(Collection entries)
::::::::

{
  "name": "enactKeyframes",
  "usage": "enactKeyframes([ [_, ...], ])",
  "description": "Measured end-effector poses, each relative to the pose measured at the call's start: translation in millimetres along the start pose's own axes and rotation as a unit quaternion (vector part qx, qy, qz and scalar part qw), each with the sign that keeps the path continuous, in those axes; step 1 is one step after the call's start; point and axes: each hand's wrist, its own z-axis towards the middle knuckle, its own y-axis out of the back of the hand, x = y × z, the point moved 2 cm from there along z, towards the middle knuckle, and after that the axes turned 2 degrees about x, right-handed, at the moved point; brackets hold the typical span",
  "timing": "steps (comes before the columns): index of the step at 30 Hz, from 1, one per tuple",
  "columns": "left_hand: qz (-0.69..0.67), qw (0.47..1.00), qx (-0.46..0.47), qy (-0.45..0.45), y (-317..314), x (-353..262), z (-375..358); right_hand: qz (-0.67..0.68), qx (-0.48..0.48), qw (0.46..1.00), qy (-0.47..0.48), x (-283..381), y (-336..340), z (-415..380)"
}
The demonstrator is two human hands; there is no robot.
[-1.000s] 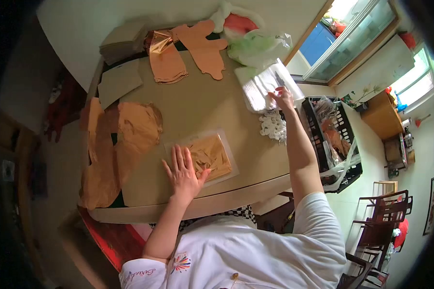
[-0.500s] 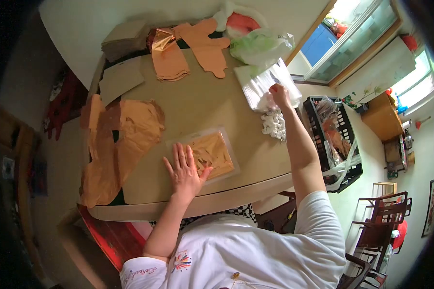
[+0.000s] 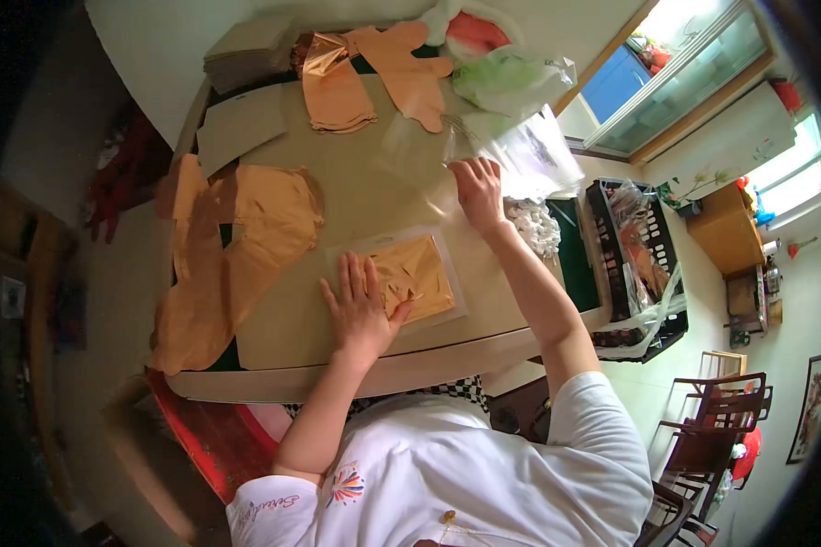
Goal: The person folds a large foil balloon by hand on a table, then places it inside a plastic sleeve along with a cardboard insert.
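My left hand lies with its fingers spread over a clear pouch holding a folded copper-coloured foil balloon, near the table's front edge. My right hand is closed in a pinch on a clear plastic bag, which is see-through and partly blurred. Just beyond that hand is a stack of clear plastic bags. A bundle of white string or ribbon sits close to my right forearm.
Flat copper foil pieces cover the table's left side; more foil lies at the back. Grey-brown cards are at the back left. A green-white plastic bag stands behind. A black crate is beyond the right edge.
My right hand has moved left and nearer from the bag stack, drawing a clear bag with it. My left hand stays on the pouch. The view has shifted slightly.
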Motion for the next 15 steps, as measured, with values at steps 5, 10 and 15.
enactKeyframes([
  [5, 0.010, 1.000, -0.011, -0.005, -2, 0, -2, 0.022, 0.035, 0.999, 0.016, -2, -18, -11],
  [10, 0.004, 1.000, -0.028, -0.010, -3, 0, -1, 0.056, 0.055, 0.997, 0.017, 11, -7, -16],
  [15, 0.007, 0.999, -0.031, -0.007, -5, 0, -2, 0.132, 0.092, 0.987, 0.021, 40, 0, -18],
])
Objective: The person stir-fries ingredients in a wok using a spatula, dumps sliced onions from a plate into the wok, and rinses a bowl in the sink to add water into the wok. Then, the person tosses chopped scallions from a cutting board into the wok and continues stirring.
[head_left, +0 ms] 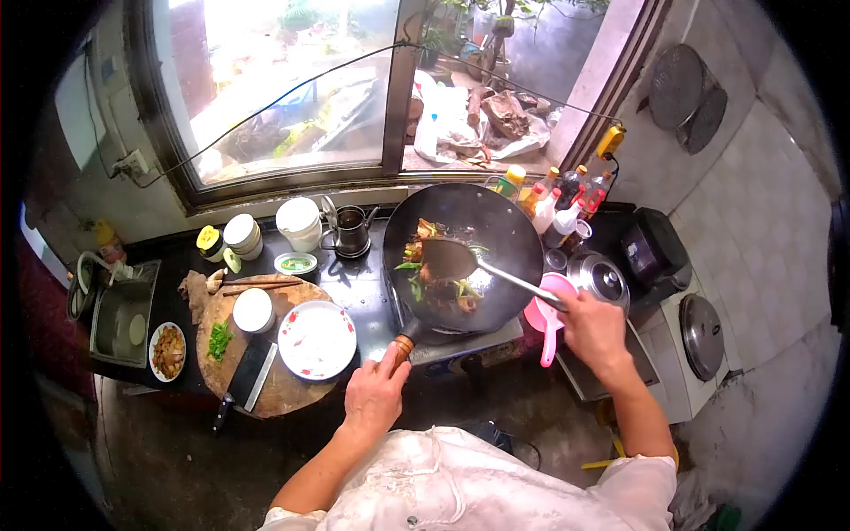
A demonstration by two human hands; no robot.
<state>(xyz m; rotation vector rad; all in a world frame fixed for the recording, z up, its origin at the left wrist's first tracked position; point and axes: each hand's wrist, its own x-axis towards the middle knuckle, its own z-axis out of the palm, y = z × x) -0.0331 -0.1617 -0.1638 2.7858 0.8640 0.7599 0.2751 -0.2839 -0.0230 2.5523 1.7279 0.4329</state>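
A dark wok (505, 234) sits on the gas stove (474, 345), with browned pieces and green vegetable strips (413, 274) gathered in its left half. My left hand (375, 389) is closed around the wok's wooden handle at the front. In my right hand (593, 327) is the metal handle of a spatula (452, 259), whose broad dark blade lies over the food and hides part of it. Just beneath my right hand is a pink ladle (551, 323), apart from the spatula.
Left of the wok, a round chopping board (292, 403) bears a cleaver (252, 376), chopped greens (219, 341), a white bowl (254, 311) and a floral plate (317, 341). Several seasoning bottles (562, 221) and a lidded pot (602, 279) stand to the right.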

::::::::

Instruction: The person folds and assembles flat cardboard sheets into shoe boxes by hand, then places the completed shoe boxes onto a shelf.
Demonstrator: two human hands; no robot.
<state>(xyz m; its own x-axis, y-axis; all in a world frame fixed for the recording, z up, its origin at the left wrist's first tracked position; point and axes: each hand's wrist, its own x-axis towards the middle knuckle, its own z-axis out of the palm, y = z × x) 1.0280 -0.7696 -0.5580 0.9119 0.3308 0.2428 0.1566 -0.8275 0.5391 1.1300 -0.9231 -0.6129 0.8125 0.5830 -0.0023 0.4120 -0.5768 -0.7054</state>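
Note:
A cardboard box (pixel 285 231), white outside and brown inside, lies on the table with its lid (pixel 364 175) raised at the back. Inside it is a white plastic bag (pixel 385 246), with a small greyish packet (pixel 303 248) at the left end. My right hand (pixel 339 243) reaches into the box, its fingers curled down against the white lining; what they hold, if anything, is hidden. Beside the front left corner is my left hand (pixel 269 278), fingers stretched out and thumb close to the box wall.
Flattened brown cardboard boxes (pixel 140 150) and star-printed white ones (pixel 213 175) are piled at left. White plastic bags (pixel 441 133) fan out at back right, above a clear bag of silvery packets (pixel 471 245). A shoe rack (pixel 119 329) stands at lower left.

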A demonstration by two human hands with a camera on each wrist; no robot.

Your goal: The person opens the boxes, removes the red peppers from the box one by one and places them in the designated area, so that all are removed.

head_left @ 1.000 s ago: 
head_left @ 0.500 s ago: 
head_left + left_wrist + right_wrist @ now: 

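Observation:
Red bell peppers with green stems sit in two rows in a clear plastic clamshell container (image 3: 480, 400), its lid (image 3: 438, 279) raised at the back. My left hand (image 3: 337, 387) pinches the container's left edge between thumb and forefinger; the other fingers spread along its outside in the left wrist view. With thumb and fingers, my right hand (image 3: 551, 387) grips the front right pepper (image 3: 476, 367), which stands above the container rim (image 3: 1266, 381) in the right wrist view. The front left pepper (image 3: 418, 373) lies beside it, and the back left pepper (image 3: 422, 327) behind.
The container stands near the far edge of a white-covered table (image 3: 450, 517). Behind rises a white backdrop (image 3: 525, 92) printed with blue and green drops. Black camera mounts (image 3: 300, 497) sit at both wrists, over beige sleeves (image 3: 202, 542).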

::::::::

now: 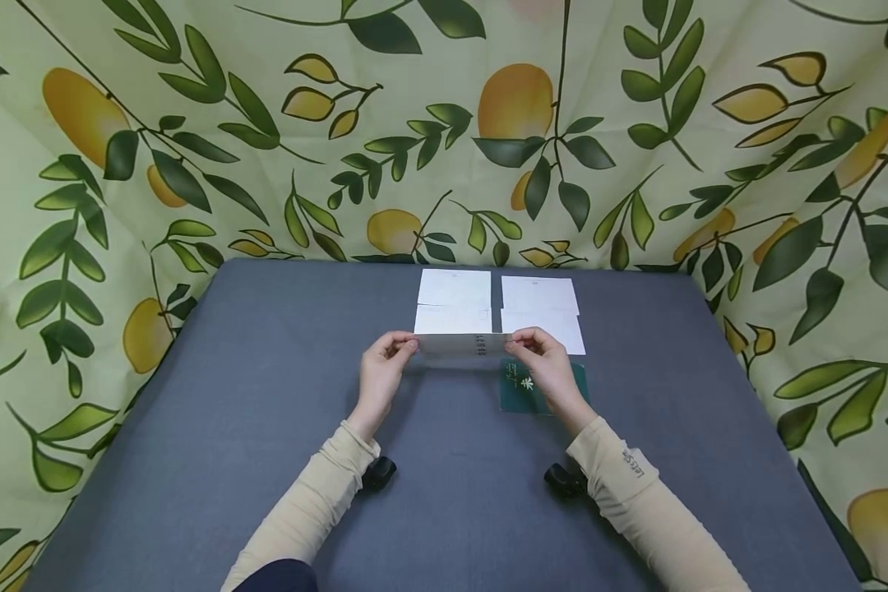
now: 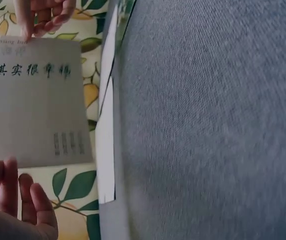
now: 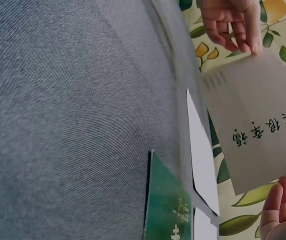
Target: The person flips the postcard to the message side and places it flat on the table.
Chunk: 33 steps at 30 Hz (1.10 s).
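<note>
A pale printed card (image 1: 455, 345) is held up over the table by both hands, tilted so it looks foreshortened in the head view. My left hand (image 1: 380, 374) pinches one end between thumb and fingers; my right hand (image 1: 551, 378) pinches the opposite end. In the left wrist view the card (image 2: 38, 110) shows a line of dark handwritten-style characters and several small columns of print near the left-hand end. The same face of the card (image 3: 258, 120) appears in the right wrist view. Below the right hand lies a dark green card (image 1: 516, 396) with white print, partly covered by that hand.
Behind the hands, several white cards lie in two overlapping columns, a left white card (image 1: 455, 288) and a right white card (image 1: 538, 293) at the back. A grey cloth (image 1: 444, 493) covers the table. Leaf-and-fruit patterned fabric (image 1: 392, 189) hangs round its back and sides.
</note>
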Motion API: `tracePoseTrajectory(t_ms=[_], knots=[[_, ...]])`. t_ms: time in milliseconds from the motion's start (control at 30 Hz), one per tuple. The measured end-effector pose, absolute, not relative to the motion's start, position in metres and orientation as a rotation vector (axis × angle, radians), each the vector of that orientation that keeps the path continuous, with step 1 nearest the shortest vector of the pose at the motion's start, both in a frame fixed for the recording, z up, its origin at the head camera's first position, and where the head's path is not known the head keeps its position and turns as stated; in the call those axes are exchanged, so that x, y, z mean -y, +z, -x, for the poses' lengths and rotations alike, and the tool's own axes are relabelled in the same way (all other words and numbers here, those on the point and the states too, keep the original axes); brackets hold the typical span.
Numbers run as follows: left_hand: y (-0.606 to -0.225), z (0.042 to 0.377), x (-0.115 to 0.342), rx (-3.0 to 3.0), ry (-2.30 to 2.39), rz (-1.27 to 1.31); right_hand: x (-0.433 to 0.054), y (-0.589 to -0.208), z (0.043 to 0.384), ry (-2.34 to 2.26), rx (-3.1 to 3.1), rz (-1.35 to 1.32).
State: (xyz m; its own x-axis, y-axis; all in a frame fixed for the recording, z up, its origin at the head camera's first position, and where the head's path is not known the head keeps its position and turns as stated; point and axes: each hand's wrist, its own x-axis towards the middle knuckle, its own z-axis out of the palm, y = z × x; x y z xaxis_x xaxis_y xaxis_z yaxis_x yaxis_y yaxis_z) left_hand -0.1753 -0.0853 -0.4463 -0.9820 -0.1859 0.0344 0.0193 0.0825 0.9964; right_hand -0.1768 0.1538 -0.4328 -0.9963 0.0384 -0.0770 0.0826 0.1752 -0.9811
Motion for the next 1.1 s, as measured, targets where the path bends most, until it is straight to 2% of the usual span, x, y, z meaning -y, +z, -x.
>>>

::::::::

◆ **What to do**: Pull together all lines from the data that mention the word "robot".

◆ **Solved exercise**:
The demonstrator is two human hands; there is no robot.
A demonstration by two human hands; no robot.
Demonstrator: two human hands; no robot.
A demonstration by two human hands with a camera on each wrist; no robot.

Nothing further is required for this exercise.